TRY IT: Check every line below for the string "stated", and copy the lines that contain it.

COLLECTED DATA:
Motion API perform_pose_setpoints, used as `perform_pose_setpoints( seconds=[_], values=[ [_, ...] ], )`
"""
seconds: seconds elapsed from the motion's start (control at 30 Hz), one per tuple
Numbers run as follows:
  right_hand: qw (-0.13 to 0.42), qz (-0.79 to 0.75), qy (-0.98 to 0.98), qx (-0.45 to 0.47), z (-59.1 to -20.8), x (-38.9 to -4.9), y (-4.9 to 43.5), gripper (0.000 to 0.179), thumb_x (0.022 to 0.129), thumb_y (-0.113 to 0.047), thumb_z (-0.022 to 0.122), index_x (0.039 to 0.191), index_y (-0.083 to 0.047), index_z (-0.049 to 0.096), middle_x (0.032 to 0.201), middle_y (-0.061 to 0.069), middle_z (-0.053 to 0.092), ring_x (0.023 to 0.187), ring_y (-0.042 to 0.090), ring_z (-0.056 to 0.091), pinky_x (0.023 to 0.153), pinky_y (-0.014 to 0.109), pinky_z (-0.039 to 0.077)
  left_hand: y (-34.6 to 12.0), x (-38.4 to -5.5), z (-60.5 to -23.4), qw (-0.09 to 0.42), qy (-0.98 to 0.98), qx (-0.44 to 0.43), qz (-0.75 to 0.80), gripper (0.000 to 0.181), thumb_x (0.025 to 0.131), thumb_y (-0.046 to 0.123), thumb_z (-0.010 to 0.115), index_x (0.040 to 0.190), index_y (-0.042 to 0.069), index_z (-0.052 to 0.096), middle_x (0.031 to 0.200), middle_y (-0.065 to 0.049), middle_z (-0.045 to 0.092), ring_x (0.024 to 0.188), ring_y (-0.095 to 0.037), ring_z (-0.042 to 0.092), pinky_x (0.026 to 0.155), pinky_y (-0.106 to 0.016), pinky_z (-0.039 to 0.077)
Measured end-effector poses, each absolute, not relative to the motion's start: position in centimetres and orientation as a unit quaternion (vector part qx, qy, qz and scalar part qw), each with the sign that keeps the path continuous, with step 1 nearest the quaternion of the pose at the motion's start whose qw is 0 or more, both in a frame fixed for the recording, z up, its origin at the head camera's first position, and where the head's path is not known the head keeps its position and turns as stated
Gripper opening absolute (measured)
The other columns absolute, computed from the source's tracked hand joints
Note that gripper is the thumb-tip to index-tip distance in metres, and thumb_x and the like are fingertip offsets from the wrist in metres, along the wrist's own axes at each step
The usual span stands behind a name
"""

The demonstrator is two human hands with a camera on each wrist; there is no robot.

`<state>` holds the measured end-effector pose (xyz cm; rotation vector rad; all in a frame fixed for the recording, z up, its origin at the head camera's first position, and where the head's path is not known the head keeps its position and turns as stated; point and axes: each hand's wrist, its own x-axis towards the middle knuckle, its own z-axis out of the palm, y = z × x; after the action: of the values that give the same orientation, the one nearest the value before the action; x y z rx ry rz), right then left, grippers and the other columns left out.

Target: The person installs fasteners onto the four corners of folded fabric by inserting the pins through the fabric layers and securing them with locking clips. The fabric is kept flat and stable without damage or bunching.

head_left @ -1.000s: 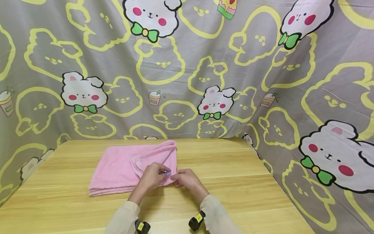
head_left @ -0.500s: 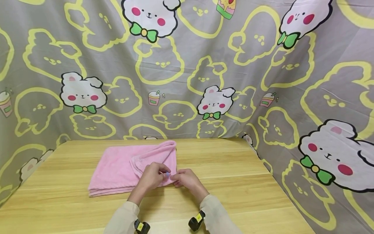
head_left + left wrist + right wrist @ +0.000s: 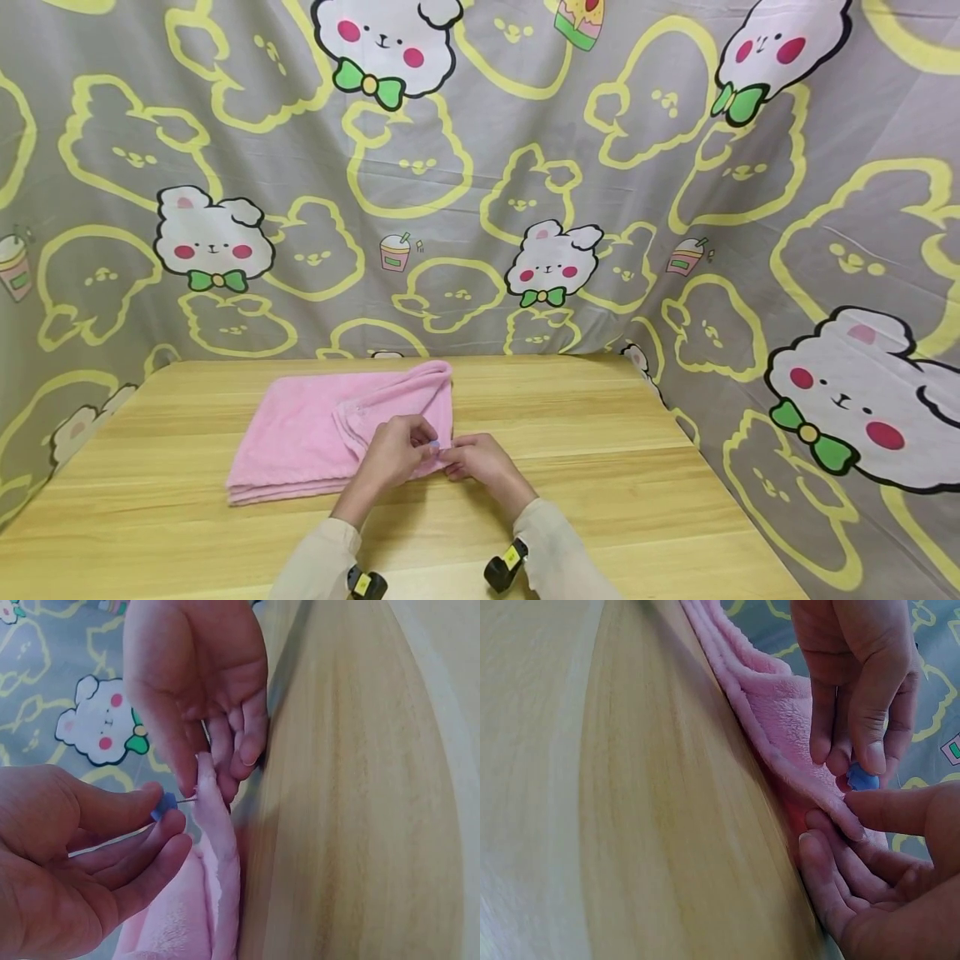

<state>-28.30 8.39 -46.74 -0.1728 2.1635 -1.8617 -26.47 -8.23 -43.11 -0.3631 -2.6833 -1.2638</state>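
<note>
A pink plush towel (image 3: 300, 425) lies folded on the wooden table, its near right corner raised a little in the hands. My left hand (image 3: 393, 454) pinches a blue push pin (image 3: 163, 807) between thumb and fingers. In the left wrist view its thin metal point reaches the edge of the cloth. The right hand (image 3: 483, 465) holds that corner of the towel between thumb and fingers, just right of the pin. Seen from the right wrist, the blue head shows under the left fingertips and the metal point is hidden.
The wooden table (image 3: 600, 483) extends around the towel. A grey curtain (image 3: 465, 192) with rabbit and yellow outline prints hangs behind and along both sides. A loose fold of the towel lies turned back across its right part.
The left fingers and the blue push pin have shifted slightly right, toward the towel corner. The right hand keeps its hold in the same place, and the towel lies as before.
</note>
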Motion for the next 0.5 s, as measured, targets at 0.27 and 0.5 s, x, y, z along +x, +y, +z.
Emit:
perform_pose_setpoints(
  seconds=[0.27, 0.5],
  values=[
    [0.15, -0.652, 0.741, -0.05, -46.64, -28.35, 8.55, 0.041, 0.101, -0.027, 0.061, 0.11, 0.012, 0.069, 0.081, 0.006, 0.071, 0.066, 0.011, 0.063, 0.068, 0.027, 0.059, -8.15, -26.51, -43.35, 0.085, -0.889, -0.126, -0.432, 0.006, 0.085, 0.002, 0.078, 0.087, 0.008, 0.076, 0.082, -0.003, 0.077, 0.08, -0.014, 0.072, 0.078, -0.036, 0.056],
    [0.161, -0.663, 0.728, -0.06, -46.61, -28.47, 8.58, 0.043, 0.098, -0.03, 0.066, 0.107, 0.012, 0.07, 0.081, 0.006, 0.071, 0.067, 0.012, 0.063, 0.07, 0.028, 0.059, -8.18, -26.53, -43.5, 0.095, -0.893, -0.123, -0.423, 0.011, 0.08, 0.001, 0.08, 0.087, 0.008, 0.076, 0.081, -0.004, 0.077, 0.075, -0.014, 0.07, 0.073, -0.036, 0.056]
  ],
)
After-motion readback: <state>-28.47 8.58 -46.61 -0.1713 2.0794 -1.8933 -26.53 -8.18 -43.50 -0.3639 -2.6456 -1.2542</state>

YOUR SOLUTION:
Measured end-effector poses, each absolute, not relative to the motion's start: position in centimetres and orientation as a unit quaternion (vector part qx, qy, qz and scalar part qw), each with the sign that keeps the path continuous, with step 1 nearest the quaternion of the pose at the motion's start whose qw is 0 or more, both in a frame fixed for the recording, z up, its origin at the head camera's first position, and where the head's path is not known the head keeps its position and turns as stated
`<state>` holds the measured end-effector pose (xyz cm; rotation vector rad; all in a frame fixed for the recording, z up, its origin at the head camera's first position, and where the head's path is not known the head keeps its position and turns as stated; point and axes: each hand's wrist, its own x-axis towards the middle knuckle, its own z-axis out of the palm, y = z × x; after the action: of the values that give the same orientation, the one nearest the value before the action; x y z rx ry rz), right then left, grippers and the other columns left out.

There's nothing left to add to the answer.